**Brief:** Below this line is a set of entries; quote exactly the lines from the line that contains "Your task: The" to the line that contains "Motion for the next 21", both lines included.

**Items from a dataset:**
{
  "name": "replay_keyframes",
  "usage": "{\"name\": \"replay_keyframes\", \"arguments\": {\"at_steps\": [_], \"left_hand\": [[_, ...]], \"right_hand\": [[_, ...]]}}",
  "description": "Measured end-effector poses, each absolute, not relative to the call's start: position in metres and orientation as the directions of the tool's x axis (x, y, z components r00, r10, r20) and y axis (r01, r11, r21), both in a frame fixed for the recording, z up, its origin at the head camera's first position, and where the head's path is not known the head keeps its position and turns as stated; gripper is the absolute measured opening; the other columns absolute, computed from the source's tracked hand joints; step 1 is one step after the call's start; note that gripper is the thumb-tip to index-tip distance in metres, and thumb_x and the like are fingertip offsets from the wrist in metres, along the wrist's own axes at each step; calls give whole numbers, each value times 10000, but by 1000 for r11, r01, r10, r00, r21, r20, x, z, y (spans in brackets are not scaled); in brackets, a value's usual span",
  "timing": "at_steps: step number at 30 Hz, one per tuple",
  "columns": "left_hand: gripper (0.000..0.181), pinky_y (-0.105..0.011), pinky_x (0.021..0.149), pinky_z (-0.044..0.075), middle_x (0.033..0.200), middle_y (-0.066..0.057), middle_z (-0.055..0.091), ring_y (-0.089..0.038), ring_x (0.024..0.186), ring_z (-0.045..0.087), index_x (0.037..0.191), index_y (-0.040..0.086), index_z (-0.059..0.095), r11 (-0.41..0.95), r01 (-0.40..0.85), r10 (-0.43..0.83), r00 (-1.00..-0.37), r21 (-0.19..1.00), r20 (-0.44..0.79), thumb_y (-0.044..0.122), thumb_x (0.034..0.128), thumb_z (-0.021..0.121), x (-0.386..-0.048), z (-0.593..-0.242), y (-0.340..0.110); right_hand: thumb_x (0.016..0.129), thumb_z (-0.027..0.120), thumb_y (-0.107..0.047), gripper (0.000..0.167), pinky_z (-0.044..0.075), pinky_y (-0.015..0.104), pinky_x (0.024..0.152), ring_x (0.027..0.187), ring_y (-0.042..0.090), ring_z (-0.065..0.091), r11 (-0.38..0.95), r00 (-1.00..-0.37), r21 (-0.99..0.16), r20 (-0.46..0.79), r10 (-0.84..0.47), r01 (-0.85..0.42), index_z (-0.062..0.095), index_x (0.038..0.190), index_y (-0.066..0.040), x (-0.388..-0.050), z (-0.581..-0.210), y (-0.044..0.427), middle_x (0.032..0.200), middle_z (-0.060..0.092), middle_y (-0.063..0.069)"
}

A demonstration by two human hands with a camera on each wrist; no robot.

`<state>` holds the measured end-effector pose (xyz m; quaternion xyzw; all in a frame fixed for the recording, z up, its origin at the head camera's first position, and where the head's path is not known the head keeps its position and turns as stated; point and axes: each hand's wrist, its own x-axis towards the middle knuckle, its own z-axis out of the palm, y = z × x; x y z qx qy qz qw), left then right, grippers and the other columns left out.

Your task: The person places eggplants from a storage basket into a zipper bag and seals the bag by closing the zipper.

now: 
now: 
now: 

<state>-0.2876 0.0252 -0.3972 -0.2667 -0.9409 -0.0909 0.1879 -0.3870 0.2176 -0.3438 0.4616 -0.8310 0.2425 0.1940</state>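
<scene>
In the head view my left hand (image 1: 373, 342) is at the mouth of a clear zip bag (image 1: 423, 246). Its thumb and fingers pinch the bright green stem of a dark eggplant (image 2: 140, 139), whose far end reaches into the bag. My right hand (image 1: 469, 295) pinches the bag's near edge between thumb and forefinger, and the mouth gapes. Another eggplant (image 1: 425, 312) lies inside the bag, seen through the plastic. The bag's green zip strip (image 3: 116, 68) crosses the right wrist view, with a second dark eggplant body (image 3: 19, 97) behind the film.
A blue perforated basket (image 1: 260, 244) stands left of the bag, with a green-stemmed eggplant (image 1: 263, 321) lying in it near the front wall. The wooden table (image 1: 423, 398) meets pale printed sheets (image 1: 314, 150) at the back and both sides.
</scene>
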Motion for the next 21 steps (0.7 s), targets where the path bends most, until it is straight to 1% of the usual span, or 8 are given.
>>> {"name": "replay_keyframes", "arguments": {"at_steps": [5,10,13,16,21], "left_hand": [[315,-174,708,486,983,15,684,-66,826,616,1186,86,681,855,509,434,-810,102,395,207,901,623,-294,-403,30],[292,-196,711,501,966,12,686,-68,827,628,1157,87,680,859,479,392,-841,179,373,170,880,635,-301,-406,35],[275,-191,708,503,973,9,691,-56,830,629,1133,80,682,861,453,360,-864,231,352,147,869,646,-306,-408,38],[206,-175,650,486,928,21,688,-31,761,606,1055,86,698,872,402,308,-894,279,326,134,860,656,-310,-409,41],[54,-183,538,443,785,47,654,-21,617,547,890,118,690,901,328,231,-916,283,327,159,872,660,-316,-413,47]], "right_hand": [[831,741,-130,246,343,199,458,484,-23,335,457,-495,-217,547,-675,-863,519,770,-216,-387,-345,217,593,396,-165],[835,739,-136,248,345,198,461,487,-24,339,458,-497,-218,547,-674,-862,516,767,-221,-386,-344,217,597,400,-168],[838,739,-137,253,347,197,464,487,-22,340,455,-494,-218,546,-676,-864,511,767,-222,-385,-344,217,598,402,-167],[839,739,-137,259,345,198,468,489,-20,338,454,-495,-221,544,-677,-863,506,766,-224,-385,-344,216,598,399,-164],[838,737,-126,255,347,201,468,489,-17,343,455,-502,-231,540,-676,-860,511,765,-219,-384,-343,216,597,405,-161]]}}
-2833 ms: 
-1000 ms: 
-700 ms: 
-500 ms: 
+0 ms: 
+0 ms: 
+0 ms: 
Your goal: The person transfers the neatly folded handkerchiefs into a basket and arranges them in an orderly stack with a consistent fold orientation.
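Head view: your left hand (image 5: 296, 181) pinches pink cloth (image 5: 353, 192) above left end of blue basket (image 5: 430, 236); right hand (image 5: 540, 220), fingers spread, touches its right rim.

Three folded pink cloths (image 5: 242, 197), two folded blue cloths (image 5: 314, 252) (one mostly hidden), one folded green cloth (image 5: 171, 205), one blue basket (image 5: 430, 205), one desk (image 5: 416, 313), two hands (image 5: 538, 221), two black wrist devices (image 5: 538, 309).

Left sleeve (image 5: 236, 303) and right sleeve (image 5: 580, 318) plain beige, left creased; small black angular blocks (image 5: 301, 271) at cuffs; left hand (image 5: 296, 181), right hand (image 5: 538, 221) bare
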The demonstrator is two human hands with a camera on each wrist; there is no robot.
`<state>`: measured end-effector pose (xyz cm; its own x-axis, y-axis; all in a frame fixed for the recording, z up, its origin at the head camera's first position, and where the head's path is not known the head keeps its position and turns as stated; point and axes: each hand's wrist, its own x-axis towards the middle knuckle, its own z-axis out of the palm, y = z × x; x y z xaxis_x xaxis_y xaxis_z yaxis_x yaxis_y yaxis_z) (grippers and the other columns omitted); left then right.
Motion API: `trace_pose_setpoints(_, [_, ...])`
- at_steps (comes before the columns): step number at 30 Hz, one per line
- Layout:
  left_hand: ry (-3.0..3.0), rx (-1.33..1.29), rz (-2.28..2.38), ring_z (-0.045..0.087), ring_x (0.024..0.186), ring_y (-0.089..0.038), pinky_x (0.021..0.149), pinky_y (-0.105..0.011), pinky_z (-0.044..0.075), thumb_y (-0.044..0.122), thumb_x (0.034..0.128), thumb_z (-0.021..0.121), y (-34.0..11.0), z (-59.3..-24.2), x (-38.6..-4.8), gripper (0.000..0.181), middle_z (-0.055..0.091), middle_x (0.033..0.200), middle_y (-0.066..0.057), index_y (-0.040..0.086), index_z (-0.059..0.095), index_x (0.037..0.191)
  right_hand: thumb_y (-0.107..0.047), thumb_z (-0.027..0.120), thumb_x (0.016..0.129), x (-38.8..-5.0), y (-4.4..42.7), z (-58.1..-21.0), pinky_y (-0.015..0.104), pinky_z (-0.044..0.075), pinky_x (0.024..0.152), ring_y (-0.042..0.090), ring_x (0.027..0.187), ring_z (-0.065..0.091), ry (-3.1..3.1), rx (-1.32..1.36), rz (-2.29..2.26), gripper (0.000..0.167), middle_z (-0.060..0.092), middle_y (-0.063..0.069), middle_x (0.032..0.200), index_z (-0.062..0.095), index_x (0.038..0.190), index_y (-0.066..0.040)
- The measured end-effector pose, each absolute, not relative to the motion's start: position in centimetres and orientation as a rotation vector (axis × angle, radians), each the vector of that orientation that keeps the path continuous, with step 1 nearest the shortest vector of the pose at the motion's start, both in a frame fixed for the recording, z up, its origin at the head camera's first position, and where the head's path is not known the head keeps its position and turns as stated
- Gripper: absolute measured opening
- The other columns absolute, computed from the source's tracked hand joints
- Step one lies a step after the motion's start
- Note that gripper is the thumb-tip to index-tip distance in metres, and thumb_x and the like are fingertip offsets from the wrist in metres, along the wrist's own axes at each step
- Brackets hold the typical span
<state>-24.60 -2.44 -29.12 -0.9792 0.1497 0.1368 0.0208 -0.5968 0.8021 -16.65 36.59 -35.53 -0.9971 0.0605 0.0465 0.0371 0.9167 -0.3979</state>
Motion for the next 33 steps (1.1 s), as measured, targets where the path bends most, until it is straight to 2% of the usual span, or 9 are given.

**Written answer:**
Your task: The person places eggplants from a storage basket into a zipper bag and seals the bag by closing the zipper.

now: 
now: 
now: 

<state>-0.2876 0.0252 -0.3972 -0.2667 -0.9409 -0.0909 0.1879 -0.3870 0.2176 -0.3438 0.4616 -0.8310 0.2425 0.1940</state>
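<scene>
In the head view my left hand (image 1: 373, 342) is at the mouth of a clear zip bag (image 1: 423, 246). Its thumb and fingers pinch the bright green stem of a dark eggplant (image 2: 140, 139), whose far end reaches into the bag. My right hand (image 1: 469, 295) pinches the bag's near edge between thumb and forefinger, and the mouth gapes. Another eggplant (image 1: 425, 312) lies inside the bag, seen through the plastic. The bag's green zip strip (image 3: 116, 68) crosses the right wrist view, with a second dark eggplant body (image 3: 19, 97) behind the film.
A blue perforated basket (image 1: 260, 244) stands left of the bag, with a green-stemmed eggplant (image 1: 263, 321) lying in it near the front wall. The wooden table (image 1: 423, 398) meets pale printed sheets (image 1: 314, 150) at the back and both sides.
</scene>
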Motion for the next 21 steps (0.7 s), targets where the path bends most, until it is straight to 1% of the usual span, or 8 are given.

There is no additional output for this exercise.